Boil the water and ½ tsp salt. Add couscous. Cover and let stand.

Heat oil. Sauté zucchini and onion 3-4 minutes, until tender but still crisp. Stir in chickpeas, tomato sauce, spices and rest of salt. Simmer uncovered about 5 minutes. Add tuna, breaking it into chunks. Stir in olives.

Serve over fluffed couscous.

Pasta, Grains and Beans

Aunt Lynn’s Cabbage and Noodles

“This is a Hungarian vegetarian dish that my Mom made and I always loved. It may not sound good, but, believe me, it is.”

  • 1 cabbage, shredded
  • 1 lb wide egg noodles
  • Canola oil, (in place of chicken schmaltz) as needed

In frying pan, bring approximately 3 tbsp oil to sizzle. Add cabbage and sauté a long time, until cabbage turns very soft and light brown. Stir often.

Cook noodles until soft, drain and add to cabbage. Add oil as necessary, salt and pepper to taste.

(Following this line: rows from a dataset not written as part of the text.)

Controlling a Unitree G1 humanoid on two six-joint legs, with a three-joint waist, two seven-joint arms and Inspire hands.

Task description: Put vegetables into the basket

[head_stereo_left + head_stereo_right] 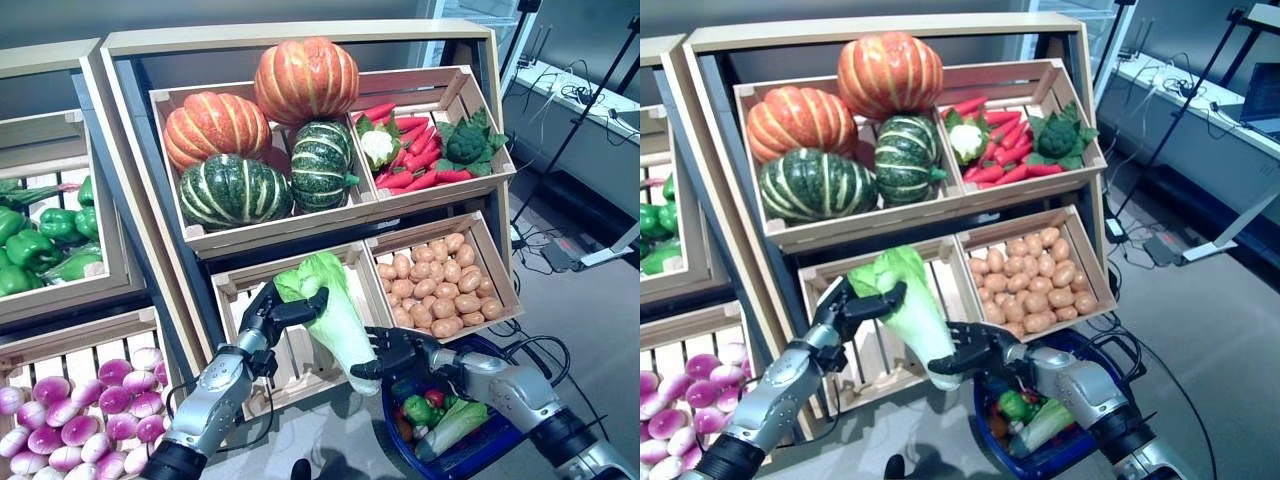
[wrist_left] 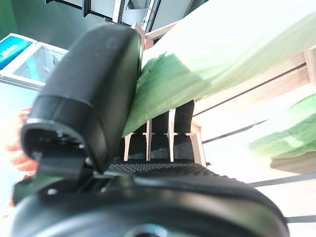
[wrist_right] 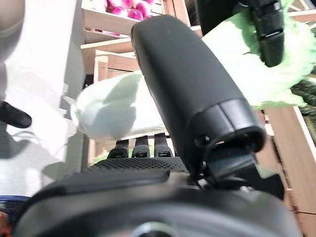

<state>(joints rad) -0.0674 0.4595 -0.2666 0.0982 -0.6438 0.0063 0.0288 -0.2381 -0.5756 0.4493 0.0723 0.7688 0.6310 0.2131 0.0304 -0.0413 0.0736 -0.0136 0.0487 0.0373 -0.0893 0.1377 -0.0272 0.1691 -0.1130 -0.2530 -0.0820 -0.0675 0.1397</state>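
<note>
Both hands grip the cabbage [image 1: 335, 318] mid-air — left hand [image 1: 272, 312] curled round its leafy top, right hand [image 1: 390, 355] round its pale base — steadying it toward the basket [image 1: 470, 452] at five o'clock.

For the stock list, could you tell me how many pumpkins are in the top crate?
4: one orange at the back, one orange on the left, one green in front, one green to its right. More may lie hidden behind.

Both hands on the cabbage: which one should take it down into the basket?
Right. The right hand grips the cabbage at its stem end, just above the blue basket; the left hand holds the leafy top, farther away.
</note>
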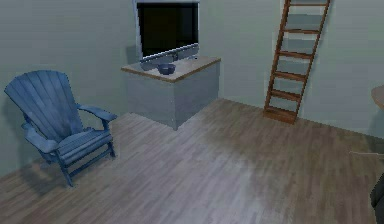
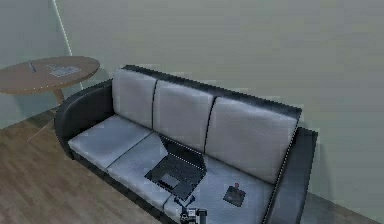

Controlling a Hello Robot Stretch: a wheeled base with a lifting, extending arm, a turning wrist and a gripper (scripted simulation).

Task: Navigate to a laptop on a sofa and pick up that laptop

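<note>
- Laptop (image 2: pixel 178 168) lying on the seat of grey sofa (image 2: pixel 135 95), lower centre of frame.
- Pincer (image 2: pixel 190 214) at bottom edge, just below laptop; impossible to tell its grip or whether anything is held.

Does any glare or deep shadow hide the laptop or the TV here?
Arm side view: the laptop on the sofa is evenly lit, no glare. Forward view: the television screen is plain dark, and a soft sheen lies on the wood floor.
</note>
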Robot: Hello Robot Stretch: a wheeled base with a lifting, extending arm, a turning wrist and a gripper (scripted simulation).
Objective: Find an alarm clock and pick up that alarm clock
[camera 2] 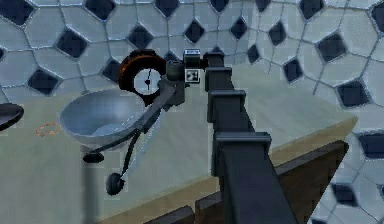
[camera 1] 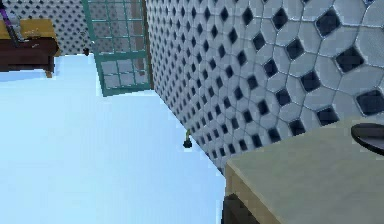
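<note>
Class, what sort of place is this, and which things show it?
Likely a room in a house, perhaps a bedroom: a round clock on a tabletop, a paned door, and a cushioned wooden seat.

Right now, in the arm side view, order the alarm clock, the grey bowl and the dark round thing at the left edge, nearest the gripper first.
1. Grey bowl, crossed by the gripper's fingers in the picture.
2. Alarm clock, beside the gripper's body, by the wall; too close to call against the bowl.
3. Dark round thing, at the picture's left edge, clearly farthest.
</note>
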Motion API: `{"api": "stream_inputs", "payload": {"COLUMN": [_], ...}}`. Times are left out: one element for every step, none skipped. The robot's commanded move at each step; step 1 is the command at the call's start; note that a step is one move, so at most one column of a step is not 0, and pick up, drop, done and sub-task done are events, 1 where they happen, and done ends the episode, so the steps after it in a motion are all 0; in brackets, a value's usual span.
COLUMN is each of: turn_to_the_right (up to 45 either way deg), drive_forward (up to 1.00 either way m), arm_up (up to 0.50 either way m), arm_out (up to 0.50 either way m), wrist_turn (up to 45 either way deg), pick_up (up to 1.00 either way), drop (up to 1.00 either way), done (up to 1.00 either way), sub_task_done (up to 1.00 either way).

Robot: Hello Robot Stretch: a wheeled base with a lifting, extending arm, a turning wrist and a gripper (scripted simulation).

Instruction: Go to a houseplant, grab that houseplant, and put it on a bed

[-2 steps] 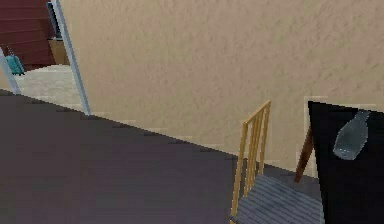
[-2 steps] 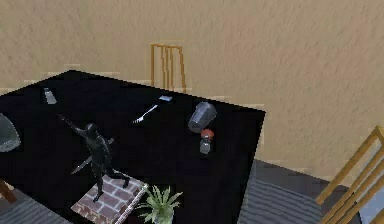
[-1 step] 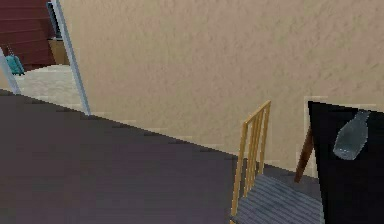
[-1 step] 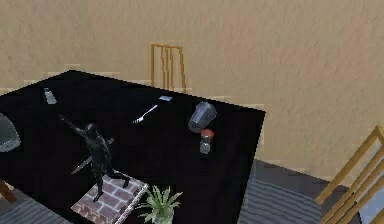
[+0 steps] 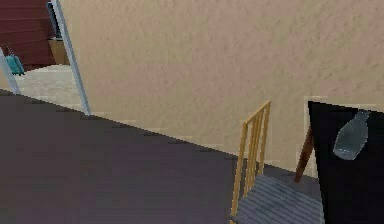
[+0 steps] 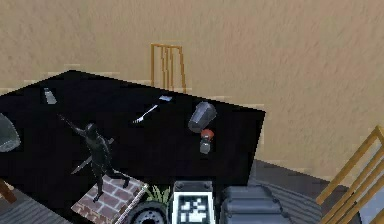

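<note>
Soft, even indoor light with faint shadows.

A home's dining room: a black table (image 6: 232, 122) (a fork (image 6: 147, 116) lies on it), wooden chair (image 6: 168, 68), beige wall (image 6: 300, 50).

Black table (image 6: 60, 110) by tan wall (image 6: 300, 50). On it — small shaker (image 6: 47, 95), fork (image 6: 146, 118), grey cup (image 6: 203, 114), little jar with red top (image 6: 207, 140) just beside cup. Dark statue (image 6: 95, 150) stands on brick block (image 6: 108, 198) near table's near edge. Wooden chair (image 6: 168, 66) at far side, against wall. Second wooden chair (image 6: 358, 178) at arm side view's right, by striped grey rug (image 6: 300, 185). Forward view — clear bottle (image 5: 351, 136) on table, slat-back chair (image 5: 255, 150) beside table, dark floor (image 5: 90, 160), white door frame (image 5: 72, 60) at left.
</note>
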Motion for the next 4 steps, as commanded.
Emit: {"api": "stream_inputs", "payload": {"turn_to_the_right": [0.0, 0.0, 0.0, 0.0], "drive_forward": [0.00, 0.00, 0.00, 0.00], "arm_up": [0.00, 0.00, 0.00, 0.00], "arm_out": [0.02, 0.00, 0.00, 0.00], "wrist_turn": [0.0, 45.0, 45.0, 45.0], "pick_up": [0.00, 0.00, 0.00, 0.00], "drop": [0.00, 0.00, 0.00, 0.00], "done": [0.00, 0.00, 0.00, 0.00], "sub_task_done": [0.00, 0.00, 0.00, 0.00]}}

Aunt Sue’s Hash Brown Casserole

“An easy to do side dish, good for when you have a crowd.”

  • 2 lb pkg frozen hash browns
  • ½ cup melted butter
  • 2 cups sour cream
  • ½ cup chopped onion
  • 2 cups grated cheddar cheese
  • 1 can of undiluted cream of chicken or mushroom soup
  • 1 tsp salt
  • dash of pepper

Preheat oven to 350 degrees. Melt butter and pour over hash browns. In another bowl, mix remaining ingredients. Pour over potatoes and mix well.

Place in a 9 x 13 inch pan. Bake for one hour, or until casserole bubbles.

Aunt Liz’s Kugel

“Liz Lindenfeld contributed four recipes, following the time-honored bridal tradition of “something old, something new, something borrowed, and something blue.” The following recipe is “something old”:

“This recipe of my mom’s probably came from my grandmother or my mom’s best friend, Celia Levitt. We celebrated many Jewish holidays in her home. I make this noodle pudding almost every year at Rosh Hashanah.”

  • 1 pint sour cream (low-fat is fine)
  • 1 pint sour cottage cheese (low-fat is fine)
  • 4 eggs, separated
  • 12 oz. broad noodles
  • ¼ pound melted butter or margarine
  • ¾ cup sugar
  • 1 tsp vanilla
  • Handful raisins, golden or regular
  • Cinnamon

Preheat oven to 350 degrees. Boil and drain noodles. In medium bowl, beat egg yolks with sugar. Add butter. Add remaining ingredients except egg whites, raisins, and cinnamon.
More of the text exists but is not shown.